A field experiment was conducted for four months, from April to August 2018. In a randomized complete block design, four treatments with three replications were used: (1) fertilized control without biochar (CK); (2) biochar (BC), (3) biochar + manure (BC+M), and (4) urine-enriched biochar + manure (BU+M). The size of the treatment plot was 2 m², keeping 50 cm spaces between each plot. In all treatment plots, including the control, the recommended dosage of mineral fertilizers was applied (180:60:40 kg N P₂O₅ K₂O ha⁻¹ in the form of urea, diammonium phosphate (DAP), and muriate of potash (MOP), respectively) to ensure sufficient nutrients for optimum growth and development of maize. Biochar, manure, and urine-enriched biochar substrate were applied at the rate of 10 t ha⁻¹ (2 kg per plot). The application rate of manure was determined according to the recommended dosage for maize cultivation in Nepal, while the rate of biochar was established based on our earlier study, which showed that applying biochar at 10–15 t ha⁻¹ resulted in optimum agronomic, economic, and environmental benefits. For urine-enriched biochar (10 t ha⁻¹), 1.6 t ha⁻¹ of biochar was mixed with 8400 L of fresh cattle urine (1 L urine weighs 1 kg) i.e., 0.33 kg biochar was mixed with 1.67 L of urine per plot. In treatments 3 and 4, nutrient levels in cattle manure and urine were determined based on the study conducted by Schmidt et al. [24], involving cattle of comparable breed and reared in the same agroecological zone (mid-hills). This information was used to calculate the available NPK rates in the respective treatments during the maize growing period.

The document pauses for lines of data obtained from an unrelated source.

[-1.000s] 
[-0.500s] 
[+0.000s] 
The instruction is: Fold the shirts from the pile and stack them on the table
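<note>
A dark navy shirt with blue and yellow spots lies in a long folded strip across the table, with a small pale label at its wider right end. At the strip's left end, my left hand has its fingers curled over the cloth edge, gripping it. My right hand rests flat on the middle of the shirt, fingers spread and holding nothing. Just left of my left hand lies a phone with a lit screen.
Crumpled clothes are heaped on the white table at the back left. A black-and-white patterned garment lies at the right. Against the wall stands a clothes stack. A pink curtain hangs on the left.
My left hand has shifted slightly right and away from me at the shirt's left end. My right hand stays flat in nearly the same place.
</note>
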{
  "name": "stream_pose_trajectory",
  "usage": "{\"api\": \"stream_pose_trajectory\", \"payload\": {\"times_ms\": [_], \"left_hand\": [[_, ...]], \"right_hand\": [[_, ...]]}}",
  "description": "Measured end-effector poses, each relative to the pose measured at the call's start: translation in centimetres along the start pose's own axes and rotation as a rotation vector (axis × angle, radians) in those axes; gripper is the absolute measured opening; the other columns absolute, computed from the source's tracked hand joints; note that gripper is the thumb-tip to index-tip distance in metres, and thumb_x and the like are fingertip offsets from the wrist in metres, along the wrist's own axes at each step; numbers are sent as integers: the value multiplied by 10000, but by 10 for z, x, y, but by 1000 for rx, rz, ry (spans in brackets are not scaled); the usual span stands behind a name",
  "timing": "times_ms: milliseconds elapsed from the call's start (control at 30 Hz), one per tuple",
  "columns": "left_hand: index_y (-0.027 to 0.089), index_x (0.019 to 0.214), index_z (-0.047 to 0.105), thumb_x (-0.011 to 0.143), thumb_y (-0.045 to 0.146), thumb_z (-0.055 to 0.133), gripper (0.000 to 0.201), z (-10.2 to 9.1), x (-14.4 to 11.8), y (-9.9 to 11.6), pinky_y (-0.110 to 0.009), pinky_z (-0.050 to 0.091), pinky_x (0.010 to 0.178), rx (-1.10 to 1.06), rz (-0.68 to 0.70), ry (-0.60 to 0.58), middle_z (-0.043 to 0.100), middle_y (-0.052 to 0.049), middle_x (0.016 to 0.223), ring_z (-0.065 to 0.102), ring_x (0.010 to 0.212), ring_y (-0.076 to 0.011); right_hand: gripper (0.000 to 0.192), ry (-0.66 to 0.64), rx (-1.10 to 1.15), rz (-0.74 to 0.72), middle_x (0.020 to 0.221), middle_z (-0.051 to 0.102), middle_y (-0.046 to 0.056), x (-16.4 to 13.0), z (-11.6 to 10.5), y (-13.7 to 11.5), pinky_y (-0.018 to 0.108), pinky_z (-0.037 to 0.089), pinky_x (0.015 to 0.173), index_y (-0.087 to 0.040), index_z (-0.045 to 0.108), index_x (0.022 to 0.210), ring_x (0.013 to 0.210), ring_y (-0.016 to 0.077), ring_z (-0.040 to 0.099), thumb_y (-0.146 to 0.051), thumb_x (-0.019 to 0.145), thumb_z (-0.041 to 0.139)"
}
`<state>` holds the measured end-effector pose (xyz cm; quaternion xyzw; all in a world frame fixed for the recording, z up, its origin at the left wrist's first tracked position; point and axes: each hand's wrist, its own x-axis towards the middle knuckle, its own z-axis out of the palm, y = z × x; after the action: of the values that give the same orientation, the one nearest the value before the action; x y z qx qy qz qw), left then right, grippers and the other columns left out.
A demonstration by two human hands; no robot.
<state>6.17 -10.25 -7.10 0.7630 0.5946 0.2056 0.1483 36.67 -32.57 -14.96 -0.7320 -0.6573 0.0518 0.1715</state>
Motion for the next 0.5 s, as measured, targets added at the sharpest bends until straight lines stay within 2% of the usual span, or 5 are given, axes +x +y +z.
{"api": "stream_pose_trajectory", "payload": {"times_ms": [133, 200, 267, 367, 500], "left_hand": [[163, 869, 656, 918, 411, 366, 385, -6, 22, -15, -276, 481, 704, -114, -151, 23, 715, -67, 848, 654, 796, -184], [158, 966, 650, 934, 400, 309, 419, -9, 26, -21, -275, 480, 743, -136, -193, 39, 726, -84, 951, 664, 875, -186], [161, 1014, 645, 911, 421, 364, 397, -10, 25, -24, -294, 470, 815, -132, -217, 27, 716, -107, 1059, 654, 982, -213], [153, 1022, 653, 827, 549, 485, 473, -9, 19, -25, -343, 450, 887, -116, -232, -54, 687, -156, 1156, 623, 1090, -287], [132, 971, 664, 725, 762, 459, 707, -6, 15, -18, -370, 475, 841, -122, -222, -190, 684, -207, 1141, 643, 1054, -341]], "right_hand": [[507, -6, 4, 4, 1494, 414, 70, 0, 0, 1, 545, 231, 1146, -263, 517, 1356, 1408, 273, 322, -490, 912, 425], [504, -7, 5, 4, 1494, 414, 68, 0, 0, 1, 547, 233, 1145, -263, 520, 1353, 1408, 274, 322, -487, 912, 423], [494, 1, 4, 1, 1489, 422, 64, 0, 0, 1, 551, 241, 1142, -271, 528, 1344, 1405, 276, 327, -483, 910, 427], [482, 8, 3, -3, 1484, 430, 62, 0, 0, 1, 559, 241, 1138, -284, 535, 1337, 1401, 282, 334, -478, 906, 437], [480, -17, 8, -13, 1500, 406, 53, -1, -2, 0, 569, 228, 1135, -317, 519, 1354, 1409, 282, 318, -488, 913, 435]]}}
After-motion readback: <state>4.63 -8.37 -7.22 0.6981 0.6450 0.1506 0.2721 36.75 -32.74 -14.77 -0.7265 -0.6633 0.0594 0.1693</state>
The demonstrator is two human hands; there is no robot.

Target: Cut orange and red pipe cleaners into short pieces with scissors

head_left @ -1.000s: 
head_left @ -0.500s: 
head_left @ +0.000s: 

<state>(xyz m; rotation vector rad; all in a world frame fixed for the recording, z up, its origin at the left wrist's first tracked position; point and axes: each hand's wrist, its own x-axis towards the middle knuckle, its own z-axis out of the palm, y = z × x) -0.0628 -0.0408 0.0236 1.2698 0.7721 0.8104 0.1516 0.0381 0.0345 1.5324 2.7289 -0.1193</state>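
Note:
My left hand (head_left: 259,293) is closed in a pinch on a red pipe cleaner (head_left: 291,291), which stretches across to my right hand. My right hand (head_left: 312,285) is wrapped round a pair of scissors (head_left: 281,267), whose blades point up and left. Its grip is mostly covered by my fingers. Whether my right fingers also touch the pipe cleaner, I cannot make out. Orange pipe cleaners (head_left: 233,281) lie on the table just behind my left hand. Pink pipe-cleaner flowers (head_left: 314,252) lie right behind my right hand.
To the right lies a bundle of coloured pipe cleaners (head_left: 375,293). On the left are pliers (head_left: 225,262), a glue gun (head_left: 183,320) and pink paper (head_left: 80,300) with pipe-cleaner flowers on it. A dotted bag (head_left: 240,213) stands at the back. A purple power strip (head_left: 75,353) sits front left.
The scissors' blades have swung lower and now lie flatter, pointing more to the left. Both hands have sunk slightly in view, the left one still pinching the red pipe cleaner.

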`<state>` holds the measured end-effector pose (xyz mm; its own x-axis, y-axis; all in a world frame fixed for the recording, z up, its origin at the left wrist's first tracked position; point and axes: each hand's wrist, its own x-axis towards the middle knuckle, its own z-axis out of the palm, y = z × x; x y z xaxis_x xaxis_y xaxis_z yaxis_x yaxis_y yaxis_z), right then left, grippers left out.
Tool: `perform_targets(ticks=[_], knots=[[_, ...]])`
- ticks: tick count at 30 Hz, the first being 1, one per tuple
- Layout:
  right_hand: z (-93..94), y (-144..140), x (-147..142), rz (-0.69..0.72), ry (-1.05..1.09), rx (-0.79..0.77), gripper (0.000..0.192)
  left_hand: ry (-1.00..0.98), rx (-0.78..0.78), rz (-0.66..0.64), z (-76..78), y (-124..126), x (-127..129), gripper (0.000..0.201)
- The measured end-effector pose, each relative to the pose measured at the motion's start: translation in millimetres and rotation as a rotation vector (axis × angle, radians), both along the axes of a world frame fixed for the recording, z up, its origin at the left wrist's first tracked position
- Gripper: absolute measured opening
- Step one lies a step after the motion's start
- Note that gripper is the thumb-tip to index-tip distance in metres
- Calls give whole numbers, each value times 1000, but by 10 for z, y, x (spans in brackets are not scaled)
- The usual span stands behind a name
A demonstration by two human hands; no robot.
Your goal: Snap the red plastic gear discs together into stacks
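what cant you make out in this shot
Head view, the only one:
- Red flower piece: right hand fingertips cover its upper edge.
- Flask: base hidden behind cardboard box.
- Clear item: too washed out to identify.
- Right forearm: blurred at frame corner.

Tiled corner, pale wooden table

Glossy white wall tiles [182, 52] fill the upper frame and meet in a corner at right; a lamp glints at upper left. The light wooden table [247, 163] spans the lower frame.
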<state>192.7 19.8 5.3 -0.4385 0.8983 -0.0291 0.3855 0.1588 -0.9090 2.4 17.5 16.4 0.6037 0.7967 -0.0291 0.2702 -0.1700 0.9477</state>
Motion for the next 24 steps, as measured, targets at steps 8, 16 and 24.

The cattle manure had a total nitrogen (TN), phosphate, and potassium content of 14 g kg⁻¹, 7 g kg⁻¹, and 18 g kg⁻¹, respectively. According to a research study by Schmidt et al. [24] and Kammann et al. [29], 15% of manure TN and 30% of each of the manure phosphate and potassium are in a plant-available form in the first year. Based on this assumption, approximately 7 kg N ha⁻¹, 7 kg P₂O₅ ha⁻¹, and 35 kg K₂O ha⁻¹ would be available in plant-available form from manure during the maize growing period. Similarly, the fresh cattle urine contained a TN, phosphate, and potassium content of 9.5 g L⁻¹, 0.35 g L⁻¹, and 9.2 g L⁻¹, respectively, corresponding to approximately 79 kg ha⁻¹ TN, 3 kg ha⁻¹ P₂O₅, and 77 kg ha⁻¹ K₂O, respectively. According to the study by Ramirez-Sandoval et al. [30], 35% of fresh cattle urine nitrogen is assumed to be in a plant-available form in the first year. Thus, approximately 9.5 kg N ha⁻¹, 0.3 kg P₂O₅ ha⁻¹, and 7.7 kg K₂O ha⁻¹ would be available with the cattle urine during maize growing period. Using the nutrient levels from organic sources (manure and cattle urine) and inorganic NPK fertilizer input, the available NPK contributions in each treatment were computed. In treatments 1 and 2, NPK input from inorganic fertilizer was 180:60:40 kg N P₂O₅ K₂O ha⁻¹. In treatment 3, NPK input from inorganic fertilizer and organic fertilizer (manure) was 187:67:58 N P₂O₅ K₂O ha⁻¹. Similarly, in treatment 4, NPK input from inorganic fertilizer, cattle manure, and urine was 196:67:66 kg N P₂O₅ K₂O ha⁻¹.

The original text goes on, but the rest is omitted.